Paddy found it easier to work really hard at trying to find ways of making hard work easier. This is not necessarily a bad trait but probably wouldn’t make him first choice for a partner in a tin mine where a lot of pick and shovel work could be expected. But he was my good mate and he gave a lot else of value and in those days I had enough muscle for both of us, anyway. It all seemed to work just fine.

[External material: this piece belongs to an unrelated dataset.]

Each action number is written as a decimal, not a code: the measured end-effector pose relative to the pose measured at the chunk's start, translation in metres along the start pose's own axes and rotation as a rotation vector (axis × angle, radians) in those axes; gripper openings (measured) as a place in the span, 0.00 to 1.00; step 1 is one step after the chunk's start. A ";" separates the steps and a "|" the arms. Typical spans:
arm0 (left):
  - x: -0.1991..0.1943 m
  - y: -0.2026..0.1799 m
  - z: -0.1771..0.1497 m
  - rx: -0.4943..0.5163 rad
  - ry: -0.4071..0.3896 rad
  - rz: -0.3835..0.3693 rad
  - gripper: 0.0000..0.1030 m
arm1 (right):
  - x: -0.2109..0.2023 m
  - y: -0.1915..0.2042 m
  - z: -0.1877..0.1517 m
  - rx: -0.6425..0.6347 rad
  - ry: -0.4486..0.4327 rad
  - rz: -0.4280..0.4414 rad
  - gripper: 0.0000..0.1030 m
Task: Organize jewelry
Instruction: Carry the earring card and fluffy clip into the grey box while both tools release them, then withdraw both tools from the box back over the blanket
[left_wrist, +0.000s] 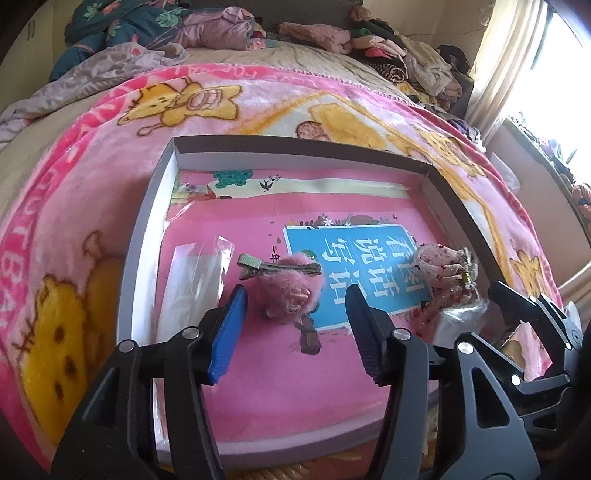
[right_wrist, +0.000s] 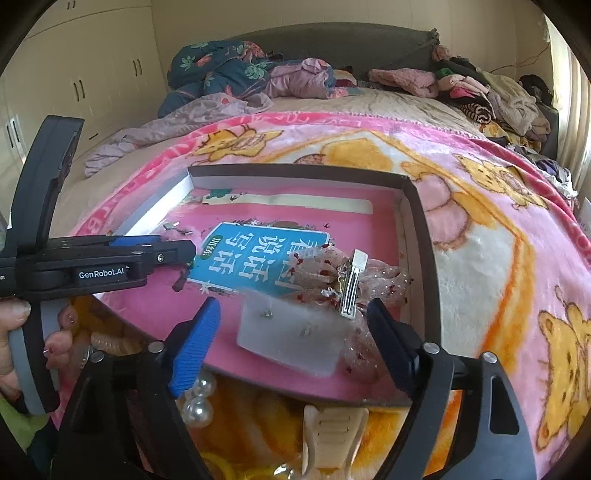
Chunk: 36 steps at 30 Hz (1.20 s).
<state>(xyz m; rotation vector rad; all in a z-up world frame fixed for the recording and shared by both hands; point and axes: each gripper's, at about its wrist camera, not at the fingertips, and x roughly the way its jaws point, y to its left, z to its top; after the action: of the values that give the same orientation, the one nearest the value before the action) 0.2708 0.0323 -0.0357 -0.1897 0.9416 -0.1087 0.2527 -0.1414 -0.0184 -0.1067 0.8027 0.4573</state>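
Note:
A shallow grey box (left_wrist: 146, 225) on the bed holds a pink book. A pink fluffy hair clip (left_wrist: 291, 291) lies on the book, just past the tips of my left gripper (left_wrist: 295, 325), which is open with its pads clear of the clip. A lace bow hair clip (right_wrist: 354, 284) with a metal clasp rests beside a white earring card (right_wrist: 295, 332) in the box's near right corner. My right gripper (right_wrist: 295, 332) is open around the card and the bow, pads apart from both. The left gripper (right_wrist: 177, 247) shows side-on at the left.
A clear plastic bag (left_wrist: 199, 273) lies at the box's left. Outside the near rim sit pearl beads (right_wrist: 199, 398), a cream claw clip (right_wrist: 332, 432) and a coiled hair tie (right_wrist: 107, 343). A hand (right_wrist: 14, 332) holds the left gripper. Clothes are piled at the bed's far end.

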 end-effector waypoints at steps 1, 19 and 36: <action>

Stewart mining tin the old way, 1976
So Paddy and I got ourselves a pretty good tin-scratchers mine and we rolled our sleeves up went to work on the weekends with boundless enthusiasm. I was under no illusions it would be hard work, but I was up for it. I have to say that I didn't jump into it blind; it took me a good year or more to research all the old maps and claims, make applications and learn everything I could about mining tin. I didn't even know what tin ore looked like or where to actually find it. I learned that once you got your material it had to be taken to the crusher to extract the tin, but before that it had to be assayed to determine the quality of the ore. Paddy and I didn't have access to an assay lab or jaw crushers so we had to do it the old fashioned way. I credit another old workmate called Graham Meritt for teaching me how to do this and giving me many other invaluable tips on tin scratching. He was our foreman at the tin company and a cantankerous old bugger if ever their was one. He was also an old miner and prospector so he was a walking library on tin. We became great friends but our
friendship had a peculiar start to it.
When we worked on the night shift company cars would come into town and pick the workers up at the local car park. One night there was a mix-up and for no other reason but old Graham was a nasty old mongrel, he started in on us; me in particular. I took exception to something he said and decided my honour had to be defended the only way I knew how, which was to smack the living daylights out of the old bugger; old being about forty. So there I was all fired up and dukes up ready to rumble. The old fellow just grinned at me said, "What a silly young bugger you are," and strolled off and got into a car and disappeared into the darkness leaving me standing by myself fuming and sputtering. I don’t know if I’ve ever before or since felt more foolish standing there in the dark ready to beat the crap out of someone and not a bloody soul in sight. I learned that night that fists are not the only way to sting someone, one of the many things old Graham was to teach me over the next two years. After this rocky start we seemed to get on just fine and Graham took me under his wing and shared as much of his vast knowledge if tin as I could take in.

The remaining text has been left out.